**Work instruction**
Of all the entries below, only the lines from the one with "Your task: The" up to and including the one with "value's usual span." are to be duplicated exactly.

===== Task inputs =====

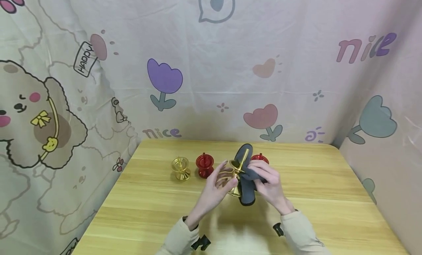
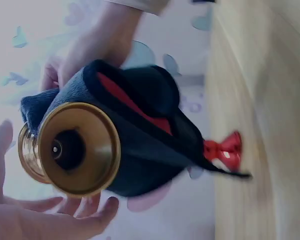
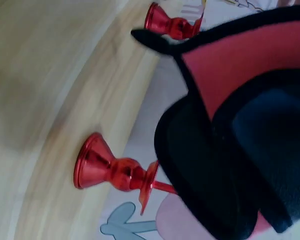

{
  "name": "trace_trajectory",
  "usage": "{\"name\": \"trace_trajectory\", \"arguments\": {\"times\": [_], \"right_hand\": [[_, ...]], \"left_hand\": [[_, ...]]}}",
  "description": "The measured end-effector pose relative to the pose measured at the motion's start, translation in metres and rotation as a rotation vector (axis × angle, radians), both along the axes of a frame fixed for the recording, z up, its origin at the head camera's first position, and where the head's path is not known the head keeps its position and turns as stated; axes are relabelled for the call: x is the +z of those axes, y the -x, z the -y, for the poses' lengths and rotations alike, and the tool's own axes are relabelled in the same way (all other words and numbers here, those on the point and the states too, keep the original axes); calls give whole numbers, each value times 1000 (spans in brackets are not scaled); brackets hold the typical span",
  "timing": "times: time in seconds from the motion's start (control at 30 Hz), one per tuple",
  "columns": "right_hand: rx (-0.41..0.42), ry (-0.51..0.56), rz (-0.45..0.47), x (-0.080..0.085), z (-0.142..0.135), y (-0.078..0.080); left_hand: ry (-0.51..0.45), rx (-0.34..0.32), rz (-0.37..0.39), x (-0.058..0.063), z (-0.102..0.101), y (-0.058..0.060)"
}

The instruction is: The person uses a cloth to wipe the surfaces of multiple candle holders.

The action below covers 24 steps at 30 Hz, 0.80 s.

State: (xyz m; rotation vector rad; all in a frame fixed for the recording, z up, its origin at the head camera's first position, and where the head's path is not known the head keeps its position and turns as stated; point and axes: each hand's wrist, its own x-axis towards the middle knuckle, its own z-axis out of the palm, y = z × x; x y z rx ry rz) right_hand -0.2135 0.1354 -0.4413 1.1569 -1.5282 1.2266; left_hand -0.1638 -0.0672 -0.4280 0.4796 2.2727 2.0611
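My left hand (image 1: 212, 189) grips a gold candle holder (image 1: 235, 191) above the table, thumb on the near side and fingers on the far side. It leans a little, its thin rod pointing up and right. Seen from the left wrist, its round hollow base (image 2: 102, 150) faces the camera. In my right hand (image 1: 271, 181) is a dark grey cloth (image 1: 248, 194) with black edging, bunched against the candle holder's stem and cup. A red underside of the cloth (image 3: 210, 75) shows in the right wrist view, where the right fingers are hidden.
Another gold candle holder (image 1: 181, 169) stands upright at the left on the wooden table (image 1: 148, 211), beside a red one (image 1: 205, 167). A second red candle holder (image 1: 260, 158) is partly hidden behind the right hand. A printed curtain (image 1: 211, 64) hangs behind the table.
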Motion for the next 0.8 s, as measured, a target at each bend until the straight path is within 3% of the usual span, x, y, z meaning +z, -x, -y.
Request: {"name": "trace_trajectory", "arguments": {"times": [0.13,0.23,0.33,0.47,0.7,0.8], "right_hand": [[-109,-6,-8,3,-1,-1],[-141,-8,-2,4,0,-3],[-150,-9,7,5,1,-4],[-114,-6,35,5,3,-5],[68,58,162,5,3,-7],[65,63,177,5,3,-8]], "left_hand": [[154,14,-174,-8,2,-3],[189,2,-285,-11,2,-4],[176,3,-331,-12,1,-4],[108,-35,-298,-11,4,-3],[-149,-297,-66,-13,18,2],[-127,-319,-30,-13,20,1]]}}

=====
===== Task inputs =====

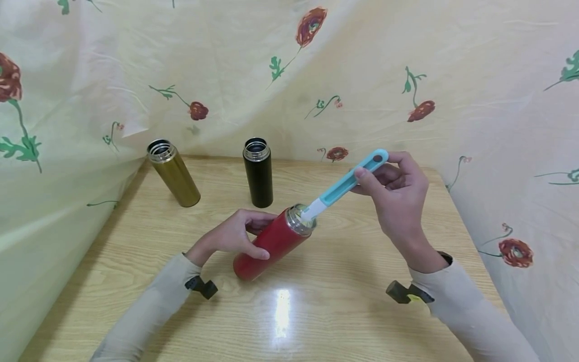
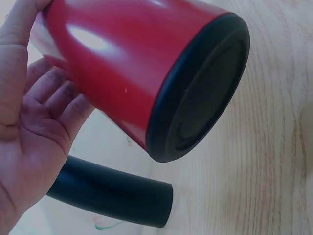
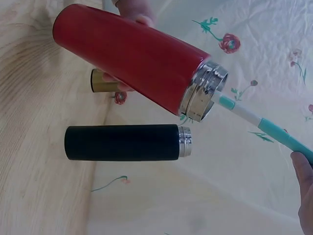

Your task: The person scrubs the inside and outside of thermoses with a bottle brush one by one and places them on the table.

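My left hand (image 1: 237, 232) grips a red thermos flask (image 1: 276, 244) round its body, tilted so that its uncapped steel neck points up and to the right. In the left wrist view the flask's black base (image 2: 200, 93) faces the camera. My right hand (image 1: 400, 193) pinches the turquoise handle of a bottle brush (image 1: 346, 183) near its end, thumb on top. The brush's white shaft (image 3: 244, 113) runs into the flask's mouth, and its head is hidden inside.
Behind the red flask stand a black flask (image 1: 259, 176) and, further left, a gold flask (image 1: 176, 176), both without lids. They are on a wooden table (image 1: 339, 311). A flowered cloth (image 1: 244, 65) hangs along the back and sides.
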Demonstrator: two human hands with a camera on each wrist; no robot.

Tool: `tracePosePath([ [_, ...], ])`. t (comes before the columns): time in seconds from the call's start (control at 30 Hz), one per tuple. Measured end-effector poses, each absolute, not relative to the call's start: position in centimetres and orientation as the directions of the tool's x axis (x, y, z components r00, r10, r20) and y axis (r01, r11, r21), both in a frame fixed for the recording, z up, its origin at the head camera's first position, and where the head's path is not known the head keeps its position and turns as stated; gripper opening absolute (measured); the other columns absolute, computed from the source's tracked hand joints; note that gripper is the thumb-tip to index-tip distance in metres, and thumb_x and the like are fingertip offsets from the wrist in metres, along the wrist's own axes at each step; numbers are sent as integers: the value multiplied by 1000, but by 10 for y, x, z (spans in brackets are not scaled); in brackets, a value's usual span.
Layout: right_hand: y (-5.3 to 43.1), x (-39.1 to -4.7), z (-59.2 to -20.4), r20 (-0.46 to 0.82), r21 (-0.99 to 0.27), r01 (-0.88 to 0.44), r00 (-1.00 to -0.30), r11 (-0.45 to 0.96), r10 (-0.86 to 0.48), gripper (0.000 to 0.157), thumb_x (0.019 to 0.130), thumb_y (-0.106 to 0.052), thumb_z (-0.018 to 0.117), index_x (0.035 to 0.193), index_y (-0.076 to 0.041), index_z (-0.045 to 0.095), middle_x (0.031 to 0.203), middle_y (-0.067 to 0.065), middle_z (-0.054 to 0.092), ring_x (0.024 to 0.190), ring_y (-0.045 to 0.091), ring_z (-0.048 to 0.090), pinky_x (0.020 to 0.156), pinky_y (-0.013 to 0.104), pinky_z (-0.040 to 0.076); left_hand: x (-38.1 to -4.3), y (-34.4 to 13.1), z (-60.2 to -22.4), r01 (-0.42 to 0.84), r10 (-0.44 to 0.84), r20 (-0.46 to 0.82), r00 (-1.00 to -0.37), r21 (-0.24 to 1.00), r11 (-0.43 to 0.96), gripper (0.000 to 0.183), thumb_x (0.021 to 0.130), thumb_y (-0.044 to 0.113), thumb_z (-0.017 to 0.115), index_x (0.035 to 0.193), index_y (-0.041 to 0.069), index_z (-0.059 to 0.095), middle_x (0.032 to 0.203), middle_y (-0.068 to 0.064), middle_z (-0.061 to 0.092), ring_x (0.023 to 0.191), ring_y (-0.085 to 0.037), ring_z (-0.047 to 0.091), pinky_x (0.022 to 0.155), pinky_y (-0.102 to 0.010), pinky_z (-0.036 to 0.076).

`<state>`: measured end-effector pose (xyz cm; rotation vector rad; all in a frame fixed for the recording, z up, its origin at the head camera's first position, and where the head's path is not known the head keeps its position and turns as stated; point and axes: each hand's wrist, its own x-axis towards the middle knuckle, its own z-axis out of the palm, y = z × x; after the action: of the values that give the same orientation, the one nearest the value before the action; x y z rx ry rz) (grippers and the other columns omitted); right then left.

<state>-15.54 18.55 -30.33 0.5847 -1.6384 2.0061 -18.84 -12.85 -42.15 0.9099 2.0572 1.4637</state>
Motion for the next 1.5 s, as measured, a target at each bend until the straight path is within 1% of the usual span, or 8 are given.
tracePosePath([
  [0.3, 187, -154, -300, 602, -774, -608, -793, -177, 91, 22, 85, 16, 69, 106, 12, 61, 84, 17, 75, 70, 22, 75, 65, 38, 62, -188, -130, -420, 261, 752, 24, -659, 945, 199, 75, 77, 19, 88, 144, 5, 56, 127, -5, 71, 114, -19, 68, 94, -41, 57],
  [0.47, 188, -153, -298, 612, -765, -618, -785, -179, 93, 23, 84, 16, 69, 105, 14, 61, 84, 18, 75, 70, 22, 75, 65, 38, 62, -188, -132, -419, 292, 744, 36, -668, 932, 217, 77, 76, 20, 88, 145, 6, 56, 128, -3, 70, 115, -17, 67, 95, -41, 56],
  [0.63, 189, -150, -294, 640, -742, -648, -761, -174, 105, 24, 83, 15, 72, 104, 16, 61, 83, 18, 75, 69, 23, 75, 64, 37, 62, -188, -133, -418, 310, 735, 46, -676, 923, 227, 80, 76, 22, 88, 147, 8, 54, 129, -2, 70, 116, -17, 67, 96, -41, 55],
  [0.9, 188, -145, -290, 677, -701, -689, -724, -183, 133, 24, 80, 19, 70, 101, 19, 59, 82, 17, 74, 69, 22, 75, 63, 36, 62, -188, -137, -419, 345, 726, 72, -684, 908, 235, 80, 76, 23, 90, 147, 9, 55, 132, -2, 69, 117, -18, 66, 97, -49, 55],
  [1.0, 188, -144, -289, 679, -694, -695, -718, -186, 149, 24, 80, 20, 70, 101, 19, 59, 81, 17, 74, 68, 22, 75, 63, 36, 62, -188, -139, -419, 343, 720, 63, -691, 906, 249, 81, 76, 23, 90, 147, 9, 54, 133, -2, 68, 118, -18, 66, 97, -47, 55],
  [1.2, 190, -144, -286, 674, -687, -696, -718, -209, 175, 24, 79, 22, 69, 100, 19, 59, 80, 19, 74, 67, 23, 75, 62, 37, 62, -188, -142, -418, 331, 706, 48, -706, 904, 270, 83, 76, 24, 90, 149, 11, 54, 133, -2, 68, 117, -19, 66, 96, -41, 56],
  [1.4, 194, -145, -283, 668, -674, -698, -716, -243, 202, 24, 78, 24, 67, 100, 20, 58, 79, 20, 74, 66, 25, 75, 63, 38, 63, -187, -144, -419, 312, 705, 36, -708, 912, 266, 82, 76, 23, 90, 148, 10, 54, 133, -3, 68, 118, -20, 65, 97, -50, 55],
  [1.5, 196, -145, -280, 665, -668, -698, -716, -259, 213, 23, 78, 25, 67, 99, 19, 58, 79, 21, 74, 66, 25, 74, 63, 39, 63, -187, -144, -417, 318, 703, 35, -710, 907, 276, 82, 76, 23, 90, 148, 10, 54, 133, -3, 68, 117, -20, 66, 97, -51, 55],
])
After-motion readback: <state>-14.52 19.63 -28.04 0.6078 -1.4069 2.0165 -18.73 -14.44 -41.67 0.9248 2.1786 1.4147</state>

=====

**Answer to this exercise**
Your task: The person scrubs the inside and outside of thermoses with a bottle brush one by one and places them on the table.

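My left hand (image 1: 237, 232) grips a red thermos flask (image 1: 276, 244) round its body, tilted so that its uncapped steel neck points up and to the right. In the left wrist view the flask's black base (image 2: 200, 93) faces the camera. My right hand (image 1: 400, 193) pinches the turquoise handle of a bottle brush (image 1: 346, 183) near its end, thumb on top. The brush's white shaft (image 3: 244, 113) runs into the flask's mouth, and its head is hidden inside.
Behind the red flask stand a black flask (image 1: 259, 176) and, further left, a gold flask (image 1: 176, 176), both without lids. They are on a wooden table (image 1: 339, 311). A flowered cloth (image 1: 244, 65) hangs along the back and sides.
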Demonstrator: two human hands with a camera on each wrist; no robot.

Tool: `tracePosePath([ [_, ...], ])`. t (comes before the columns): time in seconds from the call's start (control at 30 Hz), one per tuple. Measured end-effector poses, each absolute, not relative to the call's start: position in centimetres and orientation as the directions of the tool's x axis (x, y, z components r00, r10, r20) and y axis (r01, r11, r21), both in a frame fixed for the recording, z up, its origin at the head camera's first position, and where the head's path is not known the head keeps its position and turns as stated; gripper opening absolute (measured); the other columns absolute, computed from the source's tracked hand joints; note that gripper is the thumb-tip to index-tip distance in metres, and thumb_x and the like are fingertip offsets from the wrist in metres, along the wrist's own axes at each step; numbers are sent as integers: the value multiplied by 1000, but by 10 for y, x, z (spans in brackets are not scaled); in brackets, a value's usual span.

This output is now complete.